### 🎯 Module Overview
This module covers everything you need to know about parsing and ingesting data for RAG systems, from basic text files to complex PDFs and databases. We'll use LangChain v0.3 and explore each technique with practical examples.

Table of Contents

- Introduction to Data Ingestion
- Text Files (.txt)
- PDF Documents
- Microsoft Word Documents
- CSV and Excel Files
- JSON and Structured Data
- Web Scraping
- Databases (SQL)
- Audio and Video Transcripts
- Advanced Techniques
- Best Practices

### Introduction to Data Ingestion

In [1]:
import os
from typing import List,Dict,Any
import pandas as pd

In [2]:
from langchain_core.documents import Document
from langchain.text_splitter import(
    RecursiveCharacterTextSplitter,
    CharacterTextSplitter,
    TokenTextSplitter
)
print("Set up complete")

Set up complete


### Understanding Document Structure In Langchain

In [3]:
### Create a Simple document
doc=Document(
    page_content="This is the main text content that will be embedded and searched.",
    metadata={
        "source":"example.txt",
        "page":1,
        "author":"Laavanjan",
        "date_created":"2024-01-01",
        "cutom_field":"any_value"

    }
)

print("Document Structure")
print(f'Page Content: {doc.page_content}')
print(f'Metadata: {doc.metadata}')

# Why metadata matters:
print("\n📝 Metadata is crucial for:")
print("- Filtering search results")
print("- Tracking document sources")
print("- Providing context in responses")
print("- Debugging and auditing")

Document Structure
Page Content: This is the main text content that will be embedded and searched.
Metadata: {'source': 'example.txt', 'page': 1, 'author': 'Laavanjan', 'date_created': '2024-01-01', 'cutom_field': 'any_value'}

📝 Metadata is crucial for:
- Filtering search results
- Tracking document sources
- Providing context in responses
- Debugging and auditing


In [4]:
print(doc)
print(type(doc))
print(doc.metadata)
print(doc.page_content)

page_content='This is the main text content that will be embedded and searched.' metadata={'source': 'example.txt', 'page': 1, 'author': 'Laavanjan', 'date_created': '2024-01-01', 'cutom_field': 'any_value'}
<class 'langchain_core.documents.base.Document'>
{'source': 'example.txt', 'page': 1, 'author': 'Laavanjan', 'date_created': '2024-01-01', 'cutom_field': 'any_value'}
This is the main text content that will be embedded and searched.

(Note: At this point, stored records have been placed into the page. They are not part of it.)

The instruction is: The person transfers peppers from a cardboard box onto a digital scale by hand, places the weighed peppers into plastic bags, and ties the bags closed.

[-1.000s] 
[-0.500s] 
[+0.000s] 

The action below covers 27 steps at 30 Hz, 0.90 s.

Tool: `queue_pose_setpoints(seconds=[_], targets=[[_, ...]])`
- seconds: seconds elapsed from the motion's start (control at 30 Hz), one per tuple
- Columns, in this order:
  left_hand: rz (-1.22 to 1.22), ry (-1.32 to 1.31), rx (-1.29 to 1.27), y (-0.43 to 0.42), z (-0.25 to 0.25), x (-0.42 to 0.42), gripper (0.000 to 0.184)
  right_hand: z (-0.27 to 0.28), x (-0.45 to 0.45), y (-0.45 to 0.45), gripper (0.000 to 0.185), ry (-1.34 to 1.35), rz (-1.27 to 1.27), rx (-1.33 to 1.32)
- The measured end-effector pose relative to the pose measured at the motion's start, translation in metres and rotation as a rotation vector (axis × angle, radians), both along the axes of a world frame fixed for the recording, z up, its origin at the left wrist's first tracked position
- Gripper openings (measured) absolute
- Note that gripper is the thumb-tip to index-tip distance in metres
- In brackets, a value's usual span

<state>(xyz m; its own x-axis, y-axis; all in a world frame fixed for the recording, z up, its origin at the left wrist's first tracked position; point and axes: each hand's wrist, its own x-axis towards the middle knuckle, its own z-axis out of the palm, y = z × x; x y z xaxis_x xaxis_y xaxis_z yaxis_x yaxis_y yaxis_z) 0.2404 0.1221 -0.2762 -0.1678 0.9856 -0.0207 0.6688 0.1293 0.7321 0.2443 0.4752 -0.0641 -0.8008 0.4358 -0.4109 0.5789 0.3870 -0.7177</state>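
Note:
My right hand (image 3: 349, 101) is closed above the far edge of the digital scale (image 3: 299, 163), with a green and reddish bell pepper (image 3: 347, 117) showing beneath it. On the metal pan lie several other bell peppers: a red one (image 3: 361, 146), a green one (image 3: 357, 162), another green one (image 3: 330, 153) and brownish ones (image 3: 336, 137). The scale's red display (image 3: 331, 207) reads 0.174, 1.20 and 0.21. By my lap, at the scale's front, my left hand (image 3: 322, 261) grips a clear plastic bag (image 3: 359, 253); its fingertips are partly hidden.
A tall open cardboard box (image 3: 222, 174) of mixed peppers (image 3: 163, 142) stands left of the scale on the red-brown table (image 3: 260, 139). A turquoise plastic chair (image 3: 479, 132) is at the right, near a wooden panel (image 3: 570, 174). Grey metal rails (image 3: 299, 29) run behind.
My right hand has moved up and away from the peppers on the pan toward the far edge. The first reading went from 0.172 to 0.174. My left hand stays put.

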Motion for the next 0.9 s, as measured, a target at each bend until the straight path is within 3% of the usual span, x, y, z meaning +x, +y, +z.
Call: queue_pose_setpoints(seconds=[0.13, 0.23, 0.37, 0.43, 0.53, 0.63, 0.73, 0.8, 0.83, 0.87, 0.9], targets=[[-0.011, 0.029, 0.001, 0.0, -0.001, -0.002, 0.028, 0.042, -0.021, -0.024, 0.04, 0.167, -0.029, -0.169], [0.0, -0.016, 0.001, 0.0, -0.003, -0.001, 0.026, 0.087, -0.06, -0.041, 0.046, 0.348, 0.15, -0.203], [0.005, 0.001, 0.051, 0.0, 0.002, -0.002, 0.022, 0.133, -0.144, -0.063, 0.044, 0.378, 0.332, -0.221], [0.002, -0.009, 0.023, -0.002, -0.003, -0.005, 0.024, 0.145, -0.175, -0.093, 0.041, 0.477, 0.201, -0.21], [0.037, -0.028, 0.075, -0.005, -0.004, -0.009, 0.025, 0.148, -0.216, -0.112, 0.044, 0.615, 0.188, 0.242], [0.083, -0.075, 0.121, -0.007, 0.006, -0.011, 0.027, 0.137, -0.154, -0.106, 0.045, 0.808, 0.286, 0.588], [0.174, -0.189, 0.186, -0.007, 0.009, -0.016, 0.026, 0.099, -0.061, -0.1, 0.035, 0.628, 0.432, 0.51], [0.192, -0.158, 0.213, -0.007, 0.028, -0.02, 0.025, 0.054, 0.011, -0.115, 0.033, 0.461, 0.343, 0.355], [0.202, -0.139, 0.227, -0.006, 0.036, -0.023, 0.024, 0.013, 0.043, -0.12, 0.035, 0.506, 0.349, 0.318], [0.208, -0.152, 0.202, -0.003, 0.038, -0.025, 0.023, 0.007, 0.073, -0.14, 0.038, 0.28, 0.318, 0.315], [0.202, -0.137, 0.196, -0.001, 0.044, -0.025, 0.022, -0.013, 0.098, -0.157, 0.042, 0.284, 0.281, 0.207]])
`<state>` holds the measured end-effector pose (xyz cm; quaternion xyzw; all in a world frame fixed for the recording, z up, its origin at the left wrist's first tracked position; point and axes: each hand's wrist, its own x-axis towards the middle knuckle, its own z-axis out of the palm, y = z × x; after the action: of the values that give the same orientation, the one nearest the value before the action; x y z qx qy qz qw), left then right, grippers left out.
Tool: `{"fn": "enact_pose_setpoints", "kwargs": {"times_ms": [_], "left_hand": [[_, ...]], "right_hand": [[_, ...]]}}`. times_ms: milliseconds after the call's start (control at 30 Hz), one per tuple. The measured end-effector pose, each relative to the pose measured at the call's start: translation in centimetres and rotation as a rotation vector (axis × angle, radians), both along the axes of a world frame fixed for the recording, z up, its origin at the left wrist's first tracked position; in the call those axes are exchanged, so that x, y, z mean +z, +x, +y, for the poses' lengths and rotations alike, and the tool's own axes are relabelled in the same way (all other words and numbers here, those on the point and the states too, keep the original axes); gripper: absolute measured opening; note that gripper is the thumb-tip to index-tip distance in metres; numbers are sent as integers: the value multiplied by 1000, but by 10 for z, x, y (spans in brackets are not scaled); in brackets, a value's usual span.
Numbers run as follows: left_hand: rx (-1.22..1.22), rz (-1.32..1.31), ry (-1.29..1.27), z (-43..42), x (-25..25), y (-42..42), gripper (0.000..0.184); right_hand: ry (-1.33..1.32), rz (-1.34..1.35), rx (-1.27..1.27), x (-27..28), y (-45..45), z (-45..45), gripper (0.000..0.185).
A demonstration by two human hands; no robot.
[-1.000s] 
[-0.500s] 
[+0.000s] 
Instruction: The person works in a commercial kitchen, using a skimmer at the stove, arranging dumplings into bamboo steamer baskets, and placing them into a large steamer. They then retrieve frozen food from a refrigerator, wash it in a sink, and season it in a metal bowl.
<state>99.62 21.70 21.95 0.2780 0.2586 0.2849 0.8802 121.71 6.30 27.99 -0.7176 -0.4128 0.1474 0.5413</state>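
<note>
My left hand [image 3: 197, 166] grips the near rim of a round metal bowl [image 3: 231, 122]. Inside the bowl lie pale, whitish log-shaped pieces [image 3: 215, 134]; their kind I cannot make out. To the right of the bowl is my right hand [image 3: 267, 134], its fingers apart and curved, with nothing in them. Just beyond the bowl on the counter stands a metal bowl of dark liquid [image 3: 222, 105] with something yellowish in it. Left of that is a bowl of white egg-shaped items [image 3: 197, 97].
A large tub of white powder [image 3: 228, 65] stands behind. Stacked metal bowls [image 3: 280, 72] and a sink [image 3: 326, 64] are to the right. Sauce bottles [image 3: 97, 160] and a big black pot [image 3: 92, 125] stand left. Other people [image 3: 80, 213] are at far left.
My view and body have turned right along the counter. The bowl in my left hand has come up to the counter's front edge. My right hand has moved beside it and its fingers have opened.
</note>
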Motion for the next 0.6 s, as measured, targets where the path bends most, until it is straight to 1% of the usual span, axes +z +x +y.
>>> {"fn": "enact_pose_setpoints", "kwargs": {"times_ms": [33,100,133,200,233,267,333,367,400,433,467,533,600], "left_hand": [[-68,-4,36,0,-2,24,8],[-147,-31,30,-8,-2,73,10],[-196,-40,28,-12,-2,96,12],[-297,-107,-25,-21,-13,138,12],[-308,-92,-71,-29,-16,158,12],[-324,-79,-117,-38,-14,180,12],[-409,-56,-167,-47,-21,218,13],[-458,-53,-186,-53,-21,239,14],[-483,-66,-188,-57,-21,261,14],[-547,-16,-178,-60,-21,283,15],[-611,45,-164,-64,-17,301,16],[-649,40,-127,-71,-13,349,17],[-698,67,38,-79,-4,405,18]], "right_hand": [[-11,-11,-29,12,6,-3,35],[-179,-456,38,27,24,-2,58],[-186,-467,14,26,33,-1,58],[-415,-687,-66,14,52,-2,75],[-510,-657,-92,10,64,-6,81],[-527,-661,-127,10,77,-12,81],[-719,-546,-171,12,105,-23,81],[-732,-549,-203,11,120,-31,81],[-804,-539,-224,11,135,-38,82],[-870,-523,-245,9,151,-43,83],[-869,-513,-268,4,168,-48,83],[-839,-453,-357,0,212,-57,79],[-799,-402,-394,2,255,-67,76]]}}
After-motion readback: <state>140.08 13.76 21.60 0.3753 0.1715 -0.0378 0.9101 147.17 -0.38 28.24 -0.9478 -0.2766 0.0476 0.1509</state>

### Text Files (.txt) - The Simplest Case {#2-text-files}

In [5]:
os.makedirs("data/TextFiles", exist_ok=True)

In [9]:
sample_texts={
    "data/TextFiles/python_intro.txt":"""Python Programming Introduction

Python is a high-level, interpreted programming language known for its simplicity and readability.
Created by Guido van Rossum and first released in 1991, Python has become one of the most popular
programming languages in the world.

Key Features:
- Easy to learn and use
- Extensive standard library
- Cross-platform compatibility
- Strong community support

Python is widely used in web development, data science, artificial intelligence, and automation.""",
    
    "data/TextFiles/machine_learning.txt": """Machine Learning Basics

Machine learning is a subset of artificial intelligence that enables systems to learn and improve
from experience without being explicitly programmed. It focuses on developing computer programs
that can access data and use it to learn for themselves.

Types of Machine Learning:
1. Supervised Learning: Learning with labeled data
2. Unsupervised Learning: Finding patterns in unlabeled data
3. Reinforcement Learning: Learning through rewards and penalties

Applications include image recognition, speech processing, and recommendation systems
    
    
    """

}

for filepath,content in sample_texts.items():
    with open(filepath,'w',encoding="utf-8") as f:
        f.write(content)

print("✅ Sample text files created!")

✅ Sample text files created!


### TextLoader- Read Single File 

In [12]:
from langchain.document_loaders import TextLoader
from langchain_community.document_loaders import TextLoader

#loading a single text file
loader = TextLoader('data/TextFiles/python_intro.txt', encoding='utf-8')

In [13]:
loader

<langchain_community.document_loaders.text.TextLoader at 0x199dc546dd0>

In [14]:
doc=loader.load()
print(type(doc))
print(doc)

<class 'list'>
[Document(metadata={'source': 'data/TextFiles/python_intro.txt'}, page_content='Python Programming Introduction\n\nPython is a high-level, interpreted programming language known for its simplicity and readability.\nCreated by Guido van Rossum and first released in 1991, Python has become one of the most popular\nprogramming languages in the world.\n\nKey Features:\n- Easy to learn and use\n- Extensive standard library\n- Cross-platform compatibility\n- Strong community support\n\nPython is widely used in web development, data science, artificial intelligence, and automation.')]


In [18]:
from langchain.document_loaders import TextLoader
from langchain_community.document_loaders import TextLoader

loader=TextLoader(file_path="data/TextFiles/machine_learning.txt")
doc=loader.load()

print(len(doc))
print(f"content: {doc[0].page_content}")
print(f"metadata: {doc[0].metadata}")


1
content: Machine Learning Basics

Machine learning is a subset of artificial intelligence that enables systems to learn and improve
from experience without being explicitly programmed. It focuses on developing computer programs
that can access data and use it to learn for themselves.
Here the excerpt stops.